Task prompt: Copy out, exactly, the first line of the entries below and every line after it through the one containing "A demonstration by".
***** Available data
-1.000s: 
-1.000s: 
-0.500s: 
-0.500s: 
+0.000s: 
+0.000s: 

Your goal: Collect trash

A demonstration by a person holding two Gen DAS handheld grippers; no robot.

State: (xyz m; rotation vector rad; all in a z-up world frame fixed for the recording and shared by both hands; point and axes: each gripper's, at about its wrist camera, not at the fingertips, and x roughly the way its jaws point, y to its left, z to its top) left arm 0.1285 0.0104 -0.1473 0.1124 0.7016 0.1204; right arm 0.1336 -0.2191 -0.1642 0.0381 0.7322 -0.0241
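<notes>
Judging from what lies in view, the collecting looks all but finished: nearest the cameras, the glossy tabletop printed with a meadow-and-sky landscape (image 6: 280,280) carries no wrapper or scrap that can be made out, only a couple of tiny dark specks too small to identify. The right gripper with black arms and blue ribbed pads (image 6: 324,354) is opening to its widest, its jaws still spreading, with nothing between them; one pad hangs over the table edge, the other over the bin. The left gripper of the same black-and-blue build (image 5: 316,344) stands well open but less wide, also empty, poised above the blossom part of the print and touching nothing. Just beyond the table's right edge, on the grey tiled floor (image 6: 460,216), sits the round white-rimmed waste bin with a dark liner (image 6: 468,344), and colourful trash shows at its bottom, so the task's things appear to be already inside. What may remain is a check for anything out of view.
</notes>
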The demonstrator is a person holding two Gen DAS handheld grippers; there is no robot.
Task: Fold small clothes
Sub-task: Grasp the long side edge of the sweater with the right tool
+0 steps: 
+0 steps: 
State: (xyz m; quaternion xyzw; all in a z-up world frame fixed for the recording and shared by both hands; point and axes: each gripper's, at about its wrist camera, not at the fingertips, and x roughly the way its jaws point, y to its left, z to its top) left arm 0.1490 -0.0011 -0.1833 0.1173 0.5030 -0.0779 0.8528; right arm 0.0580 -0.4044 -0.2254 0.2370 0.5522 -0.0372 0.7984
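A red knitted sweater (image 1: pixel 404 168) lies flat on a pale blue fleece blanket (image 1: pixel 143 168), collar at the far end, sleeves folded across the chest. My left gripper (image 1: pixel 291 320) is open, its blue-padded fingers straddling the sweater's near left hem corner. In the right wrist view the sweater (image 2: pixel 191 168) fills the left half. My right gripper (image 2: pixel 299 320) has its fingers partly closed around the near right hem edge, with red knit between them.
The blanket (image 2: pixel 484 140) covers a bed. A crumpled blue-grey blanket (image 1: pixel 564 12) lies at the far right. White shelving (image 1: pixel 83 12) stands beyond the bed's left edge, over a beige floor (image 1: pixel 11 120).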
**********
Solution for this exercise:
-1.000s: 
-1.000s: 
-0.500s: 
-0.500s: 
+0.000s: 
+0.000s: 

Your goal: Collect trash

A demonstration by a person holding two Gen DAS handheld grippers; no robot.

No further answer is expected.